◆ What is expected ◆
Nothing should be left out: output all of the entries exactly.

BEGIN Listed entries

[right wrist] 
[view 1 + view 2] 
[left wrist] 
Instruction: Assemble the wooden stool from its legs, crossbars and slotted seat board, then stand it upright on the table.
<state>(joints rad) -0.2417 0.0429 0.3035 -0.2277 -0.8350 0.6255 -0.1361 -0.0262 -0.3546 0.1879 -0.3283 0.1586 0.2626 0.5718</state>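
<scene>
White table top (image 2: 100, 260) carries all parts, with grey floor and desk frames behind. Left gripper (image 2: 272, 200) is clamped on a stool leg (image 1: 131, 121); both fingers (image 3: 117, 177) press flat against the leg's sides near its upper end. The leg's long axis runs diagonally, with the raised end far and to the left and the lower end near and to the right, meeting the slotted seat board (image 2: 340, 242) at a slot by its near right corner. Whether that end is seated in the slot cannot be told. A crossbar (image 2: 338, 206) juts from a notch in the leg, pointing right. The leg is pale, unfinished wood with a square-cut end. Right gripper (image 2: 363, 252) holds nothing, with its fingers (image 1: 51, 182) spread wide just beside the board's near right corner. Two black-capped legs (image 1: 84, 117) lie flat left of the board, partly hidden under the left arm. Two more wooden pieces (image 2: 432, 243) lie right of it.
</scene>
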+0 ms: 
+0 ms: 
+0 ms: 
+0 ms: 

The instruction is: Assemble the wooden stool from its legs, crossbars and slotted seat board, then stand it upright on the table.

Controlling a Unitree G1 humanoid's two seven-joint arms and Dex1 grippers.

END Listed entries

◆ Response to this exercise ◆
[right wrist] 
[view 1 + view 2] 
[left wrist] 
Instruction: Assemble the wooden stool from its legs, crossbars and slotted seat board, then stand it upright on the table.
<state>(joints rad) -0.2417 0.0429 0.3035 -0.2277 -0.8350 0.6255 -0.1361 -0.0262 -0.3546 0.1879 -0.3283 0.1586 0.2626 0.5718</state>
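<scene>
White table top (image 2: 100, 260) carries all parts, with grey floor and desk frames behind. Left gripper (image 2: 272, 200) is clamped on a stool leg (image 1: 131, 121); both fingers (image 3: 117, 177) press flat against the leg's sides near its upper end. The leg's long axis runs diagonally, with the raised end far and to the left and the lower end near and to the right, meeting the slotted seat board (image 2: 340, 242) at a slot by its near right corner. Whether that end is seated in the slot cannot be told. A crossbar (image 2: 338, 206) juts from a notch in the leg, pointing right. The leg is pale, unfinished wood with a square-cut end. Right gripper (image 2: 363, 252) holds nothing, with its fingers (image 1: 51, 182) spread wide just beside the board's near right corner. Two black-capped legs (image 1: 84, 117) lie flat left of the board, partly hidden under the left arm. Two more wooden pieces (image 2: 432, 243) lie right of it.
</scene>
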+0 ms: 
+0 ms: 
+0 ms: 
+0 ms: 

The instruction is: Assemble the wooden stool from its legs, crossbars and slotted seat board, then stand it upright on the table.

Controlling a Unitree G1 humanoid's two seven-joint arms and Dex1 grippers.

The exercise has been answered in full.